Chose naturelle dans un petit village où les événements sont rares, les langues allaient bon train. Était-il un seigneur se cachant sous une identité fictive pour accomplir des missions secrètes? D'autres voyaient plutôt en lui un magicien de la bonne espèce. De fait, il était bienfaisant. Depuis qu'il venait à l'auberge, celle-ci prospérait. Vous savez comme sont les gens! Ils voient vite une histoire galante sous n'importe quoi. Mais l'attitude toujours déférente et discrète du personnage à l'égard de la veuve Lambert, et son sérieux, son comportement de philosophe écartaient de tels soupçons. Si quelqu'un recherchait — et sans discrétion celui-là — la patronne de l'auberge, c'était Jean de Halleur, dont elle repoussait les assiduités. Comme son défunt mari, elle avait une aversion pour lui.

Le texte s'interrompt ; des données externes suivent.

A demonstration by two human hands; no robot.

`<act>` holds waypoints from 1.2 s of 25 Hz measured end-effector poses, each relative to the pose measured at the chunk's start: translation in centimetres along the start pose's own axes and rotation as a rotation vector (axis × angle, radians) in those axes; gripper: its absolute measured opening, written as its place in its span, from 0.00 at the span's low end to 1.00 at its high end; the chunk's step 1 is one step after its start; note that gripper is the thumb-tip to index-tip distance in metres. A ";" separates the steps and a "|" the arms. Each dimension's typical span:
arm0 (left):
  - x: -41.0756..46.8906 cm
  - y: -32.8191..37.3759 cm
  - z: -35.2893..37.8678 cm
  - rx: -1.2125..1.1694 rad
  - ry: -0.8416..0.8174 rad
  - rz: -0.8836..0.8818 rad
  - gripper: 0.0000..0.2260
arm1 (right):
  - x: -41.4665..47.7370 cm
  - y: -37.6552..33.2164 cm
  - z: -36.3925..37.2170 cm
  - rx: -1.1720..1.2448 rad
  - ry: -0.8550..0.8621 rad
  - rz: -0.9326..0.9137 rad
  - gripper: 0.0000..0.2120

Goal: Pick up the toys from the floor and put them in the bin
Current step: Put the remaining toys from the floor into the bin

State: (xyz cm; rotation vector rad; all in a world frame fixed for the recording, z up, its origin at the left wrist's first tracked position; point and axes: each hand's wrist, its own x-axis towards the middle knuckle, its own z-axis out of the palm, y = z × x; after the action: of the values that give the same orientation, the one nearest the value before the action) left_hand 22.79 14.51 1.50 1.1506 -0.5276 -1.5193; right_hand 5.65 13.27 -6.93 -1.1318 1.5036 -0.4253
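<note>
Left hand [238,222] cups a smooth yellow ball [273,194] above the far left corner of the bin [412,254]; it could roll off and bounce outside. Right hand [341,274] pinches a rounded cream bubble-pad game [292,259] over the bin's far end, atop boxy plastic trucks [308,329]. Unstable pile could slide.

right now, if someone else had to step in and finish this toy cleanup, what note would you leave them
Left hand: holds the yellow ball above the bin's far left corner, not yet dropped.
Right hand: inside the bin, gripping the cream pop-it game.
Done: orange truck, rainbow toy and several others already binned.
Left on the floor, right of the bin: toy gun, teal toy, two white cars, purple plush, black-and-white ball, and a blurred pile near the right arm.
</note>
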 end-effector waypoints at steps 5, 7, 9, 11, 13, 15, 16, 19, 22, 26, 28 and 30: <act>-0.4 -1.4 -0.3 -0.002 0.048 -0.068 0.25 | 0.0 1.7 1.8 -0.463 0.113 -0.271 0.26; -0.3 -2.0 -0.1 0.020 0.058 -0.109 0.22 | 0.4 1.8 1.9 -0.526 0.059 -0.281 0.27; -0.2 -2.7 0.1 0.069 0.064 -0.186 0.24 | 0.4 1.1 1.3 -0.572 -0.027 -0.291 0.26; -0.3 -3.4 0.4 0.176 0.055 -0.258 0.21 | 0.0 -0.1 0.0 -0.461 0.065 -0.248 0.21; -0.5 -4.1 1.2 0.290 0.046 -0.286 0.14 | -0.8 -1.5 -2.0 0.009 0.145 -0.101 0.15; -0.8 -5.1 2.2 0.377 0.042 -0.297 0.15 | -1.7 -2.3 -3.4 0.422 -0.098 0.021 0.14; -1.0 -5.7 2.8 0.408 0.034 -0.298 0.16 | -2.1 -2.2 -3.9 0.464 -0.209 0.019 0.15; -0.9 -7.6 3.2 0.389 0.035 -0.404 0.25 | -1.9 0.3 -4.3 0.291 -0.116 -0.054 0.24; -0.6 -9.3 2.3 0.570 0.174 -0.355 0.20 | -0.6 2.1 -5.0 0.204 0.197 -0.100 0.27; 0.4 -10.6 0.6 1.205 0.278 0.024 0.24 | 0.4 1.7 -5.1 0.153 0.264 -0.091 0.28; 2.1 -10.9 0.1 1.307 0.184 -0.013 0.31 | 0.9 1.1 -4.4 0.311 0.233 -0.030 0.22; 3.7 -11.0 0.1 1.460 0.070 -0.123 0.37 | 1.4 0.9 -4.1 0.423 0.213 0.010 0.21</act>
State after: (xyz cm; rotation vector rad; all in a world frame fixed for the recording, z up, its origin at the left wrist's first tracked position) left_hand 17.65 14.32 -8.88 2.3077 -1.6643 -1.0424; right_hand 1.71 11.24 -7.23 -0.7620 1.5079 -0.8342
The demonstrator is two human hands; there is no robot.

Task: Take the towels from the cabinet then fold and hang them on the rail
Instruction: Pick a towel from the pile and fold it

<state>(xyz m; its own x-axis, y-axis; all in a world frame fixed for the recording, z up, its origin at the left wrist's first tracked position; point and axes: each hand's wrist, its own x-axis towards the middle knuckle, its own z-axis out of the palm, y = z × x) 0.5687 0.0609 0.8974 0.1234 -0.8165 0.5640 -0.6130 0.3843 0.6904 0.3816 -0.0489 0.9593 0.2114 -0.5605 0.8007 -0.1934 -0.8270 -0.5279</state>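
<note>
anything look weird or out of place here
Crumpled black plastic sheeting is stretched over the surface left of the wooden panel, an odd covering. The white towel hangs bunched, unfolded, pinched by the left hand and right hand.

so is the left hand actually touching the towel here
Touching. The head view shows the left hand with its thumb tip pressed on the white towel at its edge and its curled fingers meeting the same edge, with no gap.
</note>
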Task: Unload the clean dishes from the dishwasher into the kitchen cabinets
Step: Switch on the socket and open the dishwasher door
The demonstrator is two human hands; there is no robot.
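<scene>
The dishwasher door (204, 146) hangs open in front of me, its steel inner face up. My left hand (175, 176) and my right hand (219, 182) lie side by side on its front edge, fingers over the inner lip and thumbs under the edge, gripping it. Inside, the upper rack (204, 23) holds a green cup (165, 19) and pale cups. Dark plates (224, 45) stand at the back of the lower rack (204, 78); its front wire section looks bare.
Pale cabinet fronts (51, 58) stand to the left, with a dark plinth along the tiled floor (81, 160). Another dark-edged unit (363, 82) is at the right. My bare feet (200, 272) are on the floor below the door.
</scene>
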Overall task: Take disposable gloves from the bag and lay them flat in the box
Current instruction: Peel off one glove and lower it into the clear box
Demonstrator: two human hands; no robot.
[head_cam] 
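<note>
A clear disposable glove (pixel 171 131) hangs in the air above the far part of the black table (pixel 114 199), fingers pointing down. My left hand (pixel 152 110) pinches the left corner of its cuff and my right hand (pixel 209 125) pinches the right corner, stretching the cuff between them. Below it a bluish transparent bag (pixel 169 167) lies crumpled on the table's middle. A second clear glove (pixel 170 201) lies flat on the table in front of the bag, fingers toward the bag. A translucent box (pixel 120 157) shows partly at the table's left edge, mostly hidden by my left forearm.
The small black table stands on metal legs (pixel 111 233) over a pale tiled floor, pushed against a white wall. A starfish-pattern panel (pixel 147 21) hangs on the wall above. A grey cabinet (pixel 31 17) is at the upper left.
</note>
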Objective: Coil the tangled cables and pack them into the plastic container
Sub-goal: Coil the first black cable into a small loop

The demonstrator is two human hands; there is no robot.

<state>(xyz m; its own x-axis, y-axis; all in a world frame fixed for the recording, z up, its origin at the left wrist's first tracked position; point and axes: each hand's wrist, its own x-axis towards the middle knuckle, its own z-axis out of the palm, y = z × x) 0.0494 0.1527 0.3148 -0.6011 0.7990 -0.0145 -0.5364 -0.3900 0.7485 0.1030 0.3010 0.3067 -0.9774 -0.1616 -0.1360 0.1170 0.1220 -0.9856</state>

Les choses en étaient là, lorsqu'un soir, un des enfants Lambert s'égara dans le bois de la Louveterie. Comme l'obscurité tombait plus vite qu'ailleurs sous les épais feuillages, le gamin prit peur et appela à l'aide. Mais qui pouvait bien venir à son secours dans cette solitude ?

L'enfant n'attendit pas longtemps. Un homme de petite taille, ressemblant à un charbonnier Il ne s'agit évidemment pas d'un marchand de charbon, mais des ouvriers qui, jadis, dans les forêts, « fabriquaient » du charbon de bois., sortit d'un buisson tout proche. L'enfant sursauta.
Dans la nuit, il ne voyait qu'une silhouette confuse. Mais, à l'instant, quelque chose lui faisait sentir qu'il pouvait avoir confiance.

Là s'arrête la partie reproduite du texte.